● **WHAT YOU WILL DO**: What appears from the first line of the records below through the line containing "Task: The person" must be reproduced verbatim.

● **Data entries**:
______________________________

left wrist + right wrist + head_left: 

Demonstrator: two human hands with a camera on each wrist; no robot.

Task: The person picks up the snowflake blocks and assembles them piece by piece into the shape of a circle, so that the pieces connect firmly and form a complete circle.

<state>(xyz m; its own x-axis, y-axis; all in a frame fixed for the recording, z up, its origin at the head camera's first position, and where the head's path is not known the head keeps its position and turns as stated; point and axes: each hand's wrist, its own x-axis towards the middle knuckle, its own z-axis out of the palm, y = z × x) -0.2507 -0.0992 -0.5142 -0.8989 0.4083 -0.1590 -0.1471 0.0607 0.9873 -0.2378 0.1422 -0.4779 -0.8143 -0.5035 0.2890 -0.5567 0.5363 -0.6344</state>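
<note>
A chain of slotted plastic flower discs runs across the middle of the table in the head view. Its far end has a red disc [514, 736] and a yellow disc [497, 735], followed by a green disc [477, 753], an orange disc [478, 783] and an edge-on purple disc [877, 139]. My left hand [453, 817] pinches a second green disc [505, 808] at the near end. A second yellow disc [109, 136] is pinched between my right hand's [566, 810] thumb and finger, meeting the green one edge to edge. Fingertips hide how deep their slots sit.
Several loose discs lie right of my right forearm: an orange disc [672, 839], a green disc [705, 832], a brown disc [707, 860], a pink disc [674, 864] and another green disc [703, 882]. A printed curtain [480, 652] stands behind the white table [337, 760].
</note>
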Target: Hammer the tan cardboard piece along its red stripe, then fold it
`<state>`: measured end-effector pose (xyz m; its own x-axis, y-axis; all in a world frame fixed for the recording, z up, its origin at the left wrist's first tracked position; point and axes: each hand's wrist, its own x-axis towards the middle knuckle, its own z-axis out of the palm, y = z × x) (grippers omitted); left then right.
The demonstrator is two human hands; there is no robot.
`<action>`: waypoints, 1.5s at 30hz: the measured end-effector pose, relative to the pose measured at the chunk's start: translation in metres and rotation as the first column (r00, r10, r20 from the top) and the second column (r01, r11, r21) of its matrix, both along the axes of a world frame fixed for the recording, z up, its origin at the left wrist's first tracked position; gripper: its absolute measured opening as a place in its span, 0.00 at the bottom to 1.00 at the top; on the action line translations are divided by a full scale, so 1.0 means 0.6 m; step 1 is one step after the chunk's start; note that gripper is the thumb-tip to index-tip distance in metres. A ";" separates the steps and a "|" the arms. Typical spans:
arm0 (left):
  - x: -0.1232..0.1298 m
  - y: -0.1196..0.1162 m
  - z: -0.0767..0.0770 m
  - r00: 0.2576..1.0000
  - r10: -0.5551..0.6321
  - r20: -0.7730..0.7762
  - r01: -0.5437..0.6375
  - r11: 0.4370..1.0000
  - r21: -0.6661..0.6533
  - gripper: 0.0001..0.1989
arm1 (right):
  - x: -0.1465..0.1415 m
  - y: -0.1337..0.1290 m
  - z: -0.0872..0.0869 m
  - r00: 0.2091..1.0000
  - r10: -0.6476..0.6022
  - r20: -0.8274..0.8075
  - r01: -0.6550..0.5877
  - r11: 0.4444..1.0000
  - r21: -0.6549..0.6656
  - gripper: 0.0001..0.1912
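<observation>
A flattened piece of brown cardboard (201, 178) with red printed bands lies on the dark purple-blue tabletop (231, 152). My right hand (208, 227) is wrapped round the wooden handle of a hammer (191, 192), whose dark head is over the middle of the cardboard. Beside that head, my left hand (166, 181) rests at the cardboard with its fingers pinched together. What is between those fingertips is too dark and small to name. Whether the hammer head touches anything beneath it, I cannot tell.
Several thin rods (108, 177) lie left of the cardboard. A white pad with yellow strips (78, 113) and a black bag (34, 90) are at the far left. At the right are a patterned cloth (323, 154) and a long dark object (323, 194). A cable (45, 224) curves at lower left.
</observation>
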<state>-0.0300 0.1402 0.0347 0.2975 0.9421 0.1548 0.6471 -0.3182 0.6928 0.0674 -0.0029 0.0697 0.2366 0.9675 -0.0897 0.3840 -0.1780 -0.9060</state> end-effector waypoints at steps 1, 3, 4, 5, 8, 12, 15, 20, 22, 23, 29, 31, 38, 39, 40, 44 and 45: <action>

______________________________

● **ANSWER FOR THIS EXERCISE**:
left wrist + right wrist + head_left: 

Demonstrator: two human hands with a camera on each wrist; no robot.

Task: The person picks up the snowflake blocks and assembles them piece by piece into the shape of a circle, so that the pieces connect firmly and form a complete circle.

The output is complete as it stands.